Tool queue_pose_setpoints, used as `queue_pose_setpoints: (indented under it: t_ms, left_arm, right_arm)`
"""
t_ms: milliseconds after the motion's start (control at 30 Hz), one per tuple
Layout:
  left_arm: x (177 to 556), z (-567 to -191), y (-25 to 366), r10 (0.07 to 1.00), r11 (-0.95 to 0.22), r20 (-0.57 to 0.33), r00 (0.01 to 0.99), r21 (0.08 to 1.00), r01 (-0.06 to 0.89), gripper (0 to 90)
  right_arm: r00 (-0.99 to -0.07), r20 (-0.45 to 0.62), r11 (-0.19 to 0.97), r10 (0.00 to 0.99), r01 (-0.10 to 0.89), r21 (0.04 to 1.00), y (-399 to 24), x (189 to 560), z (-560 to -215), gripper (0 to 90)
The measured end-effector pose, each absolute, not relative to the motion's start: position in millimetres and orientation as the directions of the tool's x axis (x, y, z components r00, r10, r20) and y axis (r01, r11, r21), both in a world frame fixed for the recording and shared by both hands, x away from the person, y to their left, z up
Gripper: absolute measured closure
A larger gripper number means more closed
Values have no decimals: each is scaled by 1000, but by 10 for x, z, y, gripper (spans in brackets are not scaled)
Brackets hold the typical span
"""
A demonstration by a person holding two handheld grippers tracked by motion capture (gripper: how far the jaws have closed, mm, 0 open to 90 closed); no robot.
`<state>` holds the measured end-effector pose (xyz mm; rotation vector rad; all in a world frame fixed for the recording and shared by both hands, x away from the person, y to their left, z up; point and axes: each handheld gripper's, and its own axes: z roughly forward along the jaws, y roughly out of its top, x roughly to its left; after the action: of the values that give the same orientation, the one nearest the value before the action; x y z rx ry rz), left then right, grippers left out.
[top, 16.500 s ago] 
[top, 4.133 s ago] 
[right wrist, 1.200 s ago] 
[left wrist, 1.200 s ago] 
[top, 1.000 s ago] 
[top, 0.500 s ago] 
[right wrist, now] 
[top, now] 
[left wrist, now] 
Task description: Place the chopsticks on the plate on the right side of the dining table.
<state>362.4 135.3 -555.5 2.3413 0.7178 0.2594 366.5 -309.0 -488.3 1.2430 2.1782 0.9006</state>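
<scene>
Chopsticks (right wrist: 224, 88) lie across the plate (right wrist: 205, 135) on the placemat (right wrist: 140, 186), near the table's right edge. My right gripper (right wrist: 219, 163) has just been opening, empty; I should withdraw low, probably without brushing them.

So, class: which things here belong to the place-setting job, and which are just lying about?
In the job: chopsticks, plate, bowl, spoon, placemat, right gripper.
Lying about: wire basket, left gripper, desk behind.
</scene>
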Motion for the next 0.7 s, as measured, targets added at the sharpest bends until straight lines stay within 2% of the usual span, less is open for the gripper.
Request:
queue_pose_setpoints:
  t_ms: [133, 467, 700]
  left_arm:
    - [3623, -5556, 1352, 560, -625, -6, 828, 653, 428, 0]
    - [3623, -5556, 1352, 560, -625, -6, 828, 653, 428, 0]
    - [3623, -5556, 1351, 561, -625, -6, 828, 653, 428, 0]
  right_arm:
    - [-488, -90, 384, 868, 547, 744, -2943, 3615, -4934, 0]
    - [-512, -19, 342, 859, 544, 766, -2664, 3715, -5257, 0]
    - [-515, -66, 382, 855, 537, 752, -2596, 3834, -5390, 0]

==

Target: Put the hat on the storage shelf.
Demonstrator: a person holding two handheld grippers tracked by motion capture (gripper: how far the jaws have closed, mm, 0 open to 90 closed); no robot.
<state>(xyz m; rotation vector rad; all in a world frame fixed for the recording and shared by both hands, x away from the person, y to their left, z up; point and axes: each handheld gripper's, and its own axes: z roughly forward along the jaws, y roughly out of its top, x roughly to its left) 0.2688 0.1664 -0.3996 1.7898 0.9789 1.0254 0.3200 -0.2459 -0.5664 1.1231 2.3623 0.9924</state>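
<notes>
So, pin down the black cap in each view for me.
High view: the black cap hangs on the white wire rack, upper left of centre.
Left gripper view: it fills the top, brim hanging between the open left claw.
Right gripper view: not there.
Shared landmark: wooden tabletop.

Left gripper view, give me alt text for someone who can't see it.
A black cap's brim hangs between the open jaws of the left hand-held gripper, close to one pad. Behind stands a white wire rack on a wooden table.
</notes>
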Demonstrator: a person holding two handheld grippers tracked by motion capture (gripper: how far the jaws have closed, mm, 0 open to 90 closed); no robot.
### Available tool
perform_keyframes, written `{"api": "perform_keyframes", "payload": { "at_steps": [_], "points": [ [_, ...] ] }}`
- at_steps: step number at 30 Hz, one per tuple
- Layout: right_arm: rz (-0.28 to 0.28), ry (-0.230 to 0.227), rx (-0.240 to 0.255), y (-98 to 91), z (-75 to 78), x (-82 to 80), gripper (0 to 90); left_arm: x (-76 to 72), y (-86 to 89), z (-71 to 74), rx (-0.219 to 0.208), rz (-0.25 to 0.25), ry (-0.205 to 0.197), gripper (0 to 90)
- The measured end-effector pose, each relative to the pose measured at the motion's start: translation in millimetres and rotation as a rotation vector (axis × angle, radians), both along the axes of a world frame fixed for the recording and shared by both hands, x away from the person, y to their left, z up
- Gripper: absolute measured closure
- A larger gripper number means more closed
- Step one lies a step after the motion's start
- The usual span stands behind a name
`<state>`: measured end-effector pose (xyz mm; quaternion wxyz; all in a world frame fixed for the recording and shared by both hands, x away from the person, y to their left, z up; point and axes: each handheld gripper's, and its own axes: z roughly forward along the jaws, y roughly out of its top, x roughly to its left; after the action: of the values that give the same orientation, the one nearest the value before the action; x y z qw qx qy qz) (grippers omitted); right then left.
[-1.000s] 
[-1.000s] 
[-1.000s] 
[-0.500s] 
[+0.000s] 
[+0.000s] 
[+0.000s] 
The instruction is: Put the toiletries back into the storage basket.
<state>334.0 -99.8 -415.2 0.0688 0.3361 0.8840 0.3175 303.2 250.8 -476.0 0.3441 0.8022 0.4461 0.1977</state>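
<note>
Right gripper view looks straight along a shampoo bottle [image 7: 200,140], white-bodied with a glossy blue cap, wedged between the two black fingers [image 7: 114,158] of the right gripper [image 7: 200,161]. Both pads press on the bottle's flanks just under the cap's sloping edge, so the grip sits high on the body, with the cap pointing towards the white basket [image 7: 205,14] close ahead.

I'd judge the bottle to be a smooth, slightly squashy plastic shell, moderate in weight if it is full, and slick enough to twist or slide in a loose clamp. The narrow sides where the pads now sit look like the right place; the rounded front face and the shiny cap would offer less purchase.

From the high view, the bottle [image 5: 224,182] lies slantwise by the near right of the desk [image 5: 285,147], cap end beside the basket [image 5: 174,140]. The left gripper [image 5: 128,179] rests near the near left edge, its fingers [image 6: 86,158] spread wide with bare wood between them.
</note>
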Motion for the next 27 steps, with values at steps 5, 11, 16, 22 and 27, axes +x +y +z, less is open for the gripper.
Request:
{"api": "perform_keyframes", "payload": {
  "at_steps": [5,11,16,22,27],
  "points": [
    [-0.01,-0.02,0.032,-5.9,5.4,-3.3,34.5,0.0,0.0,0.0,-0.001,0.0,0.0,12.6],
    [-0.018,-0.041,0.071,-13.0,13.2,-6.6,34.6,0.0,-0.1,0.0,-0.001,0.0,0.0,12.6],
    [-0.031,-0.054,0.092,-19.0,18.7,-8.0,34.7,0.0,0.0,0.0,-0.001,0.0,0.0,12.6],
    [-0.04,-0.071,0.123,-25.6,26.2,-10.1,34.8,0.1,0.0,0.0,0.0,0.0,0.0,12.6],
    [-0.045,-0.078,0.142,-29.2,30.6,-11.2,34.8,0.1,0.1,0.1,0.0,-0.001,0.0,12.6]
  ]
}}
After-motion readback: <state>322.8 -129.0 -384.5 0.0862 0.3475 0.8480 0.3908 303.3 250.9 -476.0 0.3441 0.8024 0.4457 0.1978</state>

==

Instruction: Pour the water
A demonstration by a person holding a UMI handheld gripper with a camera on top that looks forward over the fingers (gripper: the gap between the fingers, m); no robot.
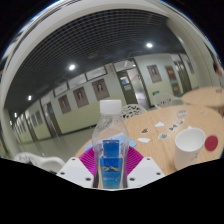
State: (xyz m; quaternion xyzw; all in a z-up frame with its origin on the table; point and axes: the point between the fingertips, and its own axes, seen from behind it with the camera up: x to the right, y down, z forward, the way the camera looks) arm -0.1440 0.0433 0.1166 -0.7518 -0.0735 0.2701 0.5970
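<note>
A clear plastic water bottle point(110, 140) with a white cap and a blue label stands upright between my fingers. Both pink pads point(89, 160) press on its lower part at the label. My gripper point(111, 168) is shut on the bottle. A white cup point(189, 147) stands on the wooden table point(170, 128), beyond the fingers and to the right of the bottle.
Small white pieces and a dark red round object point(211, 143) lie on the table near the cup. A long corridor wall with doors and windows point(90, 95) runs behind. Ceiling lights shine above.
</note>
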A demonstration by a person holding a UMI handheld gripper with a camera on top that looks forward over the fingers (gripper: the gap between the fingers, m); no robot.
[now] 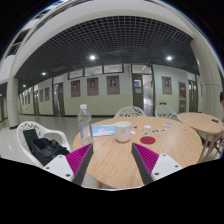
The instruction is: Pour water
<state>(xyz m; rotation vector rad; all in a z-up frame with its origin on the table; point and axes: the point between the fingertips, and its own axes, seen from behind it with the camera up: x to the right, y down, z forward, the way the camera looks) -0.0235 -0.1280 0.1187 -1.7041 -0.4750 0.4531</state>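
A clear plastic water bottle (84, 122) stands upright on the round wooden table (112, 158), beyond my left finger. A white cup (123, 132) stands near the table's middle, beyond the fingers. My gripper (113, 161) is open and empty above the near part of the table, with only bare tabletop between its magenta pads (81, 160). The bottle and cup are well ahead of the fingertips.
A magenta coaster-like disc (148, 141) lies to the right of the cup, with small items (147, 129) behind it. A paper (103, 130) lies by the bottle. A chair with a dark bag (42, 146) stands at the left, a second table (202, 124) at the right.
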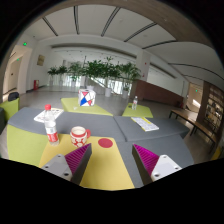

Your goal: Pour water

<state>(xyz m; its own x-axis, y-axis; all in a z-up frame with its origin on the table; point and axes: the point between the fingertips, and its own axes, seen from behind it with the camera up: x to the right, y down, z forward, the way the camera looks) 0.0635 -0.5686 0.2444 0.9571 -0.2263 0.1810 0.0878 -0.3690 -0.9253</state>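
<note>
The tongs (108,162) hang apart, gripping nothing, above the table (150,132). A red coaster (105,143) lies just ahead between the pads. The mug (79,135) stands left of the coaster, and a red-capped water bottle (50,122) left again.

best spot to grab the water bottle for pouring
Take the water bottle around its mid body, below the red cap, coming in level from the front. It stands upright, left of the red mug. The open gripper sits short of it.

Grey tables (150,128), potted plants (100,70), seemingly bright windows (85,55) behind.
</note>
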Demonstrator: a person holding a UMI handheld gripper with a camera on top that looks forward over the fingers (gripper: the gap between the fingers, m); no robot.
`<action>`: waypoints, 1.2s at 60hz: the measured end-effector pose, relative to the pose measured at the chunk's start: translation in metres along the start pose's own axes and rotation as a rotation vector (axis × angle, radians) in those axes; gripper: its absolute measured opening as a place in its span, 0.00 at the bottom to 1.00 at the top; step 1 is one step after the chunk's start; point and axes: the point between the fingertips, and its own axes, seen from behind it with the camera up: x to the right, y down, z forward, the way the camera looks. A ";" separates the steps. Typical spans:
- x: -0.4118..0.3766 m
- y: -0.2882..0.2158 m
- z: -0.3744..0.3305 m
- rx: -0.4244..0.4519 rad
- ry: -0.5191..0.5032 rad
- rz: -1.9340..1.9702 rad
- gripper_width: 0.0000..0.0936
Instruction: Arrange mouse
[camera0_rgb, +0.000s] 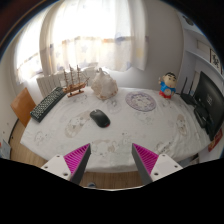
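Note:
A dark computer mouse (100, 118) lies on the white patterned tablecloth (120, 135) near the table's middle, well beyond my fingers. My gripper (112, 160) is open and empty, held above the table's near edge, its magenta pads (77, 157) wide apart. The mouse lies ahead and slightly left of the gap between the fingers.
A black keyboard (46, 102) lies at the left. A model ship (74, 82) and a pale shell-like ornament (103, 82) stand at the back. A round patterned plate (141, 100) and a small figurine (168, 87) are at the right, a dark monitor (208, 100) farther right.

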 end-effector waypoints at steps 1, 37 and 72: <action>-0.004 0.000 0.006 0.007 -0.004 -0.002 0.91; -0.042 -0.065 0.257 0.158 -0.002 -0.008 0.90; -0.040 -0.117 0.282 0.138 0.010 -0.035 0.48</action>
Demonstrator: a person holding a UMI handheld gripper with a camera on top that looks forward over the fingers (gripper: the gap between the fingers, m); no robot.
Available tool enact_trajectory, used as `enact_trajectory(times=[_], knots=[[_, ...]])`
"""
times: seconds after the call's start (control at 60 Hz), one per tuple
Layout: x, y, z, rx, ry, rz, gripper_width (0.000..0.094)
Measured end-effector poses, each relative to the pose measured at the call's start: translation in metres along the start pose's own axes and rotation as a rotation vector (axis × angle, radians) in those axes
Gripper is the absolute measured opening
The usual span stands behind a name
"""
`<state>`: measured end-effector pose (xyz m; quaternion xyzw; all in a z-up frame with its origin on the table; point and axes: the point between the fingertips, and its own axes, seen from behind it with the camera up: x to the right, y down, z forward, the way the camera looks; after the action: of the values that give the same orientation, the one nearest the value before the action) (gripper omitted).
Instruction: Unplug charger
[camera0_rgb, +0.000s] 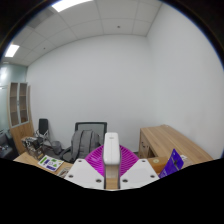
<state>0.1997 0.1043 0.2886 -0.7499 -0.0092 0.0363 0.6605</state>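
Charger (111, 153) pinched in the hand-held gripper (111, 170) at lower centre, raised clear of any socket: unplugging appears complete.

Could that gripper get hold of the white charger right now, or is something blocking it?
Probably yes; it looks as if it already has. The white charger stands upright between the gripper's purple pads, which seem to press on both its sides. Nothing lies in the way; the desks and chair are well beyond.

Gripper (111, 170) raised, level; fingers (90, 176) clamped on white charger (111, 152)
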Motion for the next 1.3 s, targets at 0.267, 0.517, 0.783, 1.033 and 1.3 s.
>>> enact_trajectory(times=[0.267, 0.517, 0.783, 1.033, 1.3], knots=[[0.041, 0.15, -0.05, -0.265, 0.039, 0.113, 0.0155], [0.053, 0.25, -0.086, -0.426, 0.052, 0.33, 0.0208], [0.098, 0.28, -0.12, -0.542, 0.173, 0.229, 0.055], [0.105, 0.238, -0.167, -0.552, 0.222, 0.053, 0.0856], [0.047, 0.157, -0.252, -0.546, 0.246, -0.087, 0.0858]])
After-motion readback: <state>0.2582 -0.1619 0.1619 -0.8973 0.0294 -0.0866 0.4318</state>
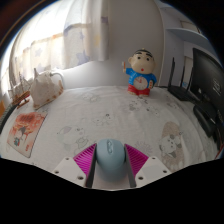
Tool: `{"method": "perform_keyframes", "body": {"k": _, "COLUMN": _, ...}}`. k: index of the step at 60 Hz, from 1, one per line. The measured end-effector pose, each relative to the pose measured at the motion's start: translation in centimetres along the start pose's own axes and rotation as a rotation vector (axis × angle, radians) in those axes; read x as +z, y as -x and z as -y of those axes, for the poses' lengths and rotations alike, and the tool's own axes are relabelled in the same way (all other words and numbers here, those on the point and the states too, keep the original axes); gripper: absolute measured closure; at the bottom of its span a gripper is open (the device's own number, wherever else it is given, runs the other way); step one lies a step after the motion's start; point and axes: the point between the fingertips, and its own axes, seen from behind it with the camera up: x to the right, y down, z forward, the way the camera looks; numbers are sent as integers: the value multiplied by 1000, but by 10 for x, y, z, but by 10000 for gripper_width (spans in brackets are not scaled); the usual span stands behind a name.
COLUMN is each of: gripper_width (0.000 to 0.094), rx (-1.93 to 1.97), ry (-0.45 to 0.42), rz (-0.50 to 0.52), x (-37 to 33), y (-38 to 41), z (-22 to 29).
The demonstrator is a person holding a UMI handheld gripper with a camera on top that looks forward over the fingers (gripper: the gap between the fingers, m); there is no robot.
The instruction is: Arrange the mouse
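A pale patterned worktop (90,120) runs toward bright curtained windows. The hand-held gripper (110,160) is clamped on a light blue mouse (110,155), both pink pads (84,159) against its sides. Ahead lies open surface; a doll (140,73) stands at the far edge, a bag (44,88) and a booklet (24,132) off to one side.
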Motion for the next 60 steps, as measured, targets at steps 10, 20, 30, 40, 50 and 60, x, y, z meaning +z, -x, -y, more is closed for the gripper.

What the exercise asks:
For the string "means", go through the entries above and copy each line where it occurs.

Final answer:
A larger gripper number means more closed
- A larger gripper number means more closed

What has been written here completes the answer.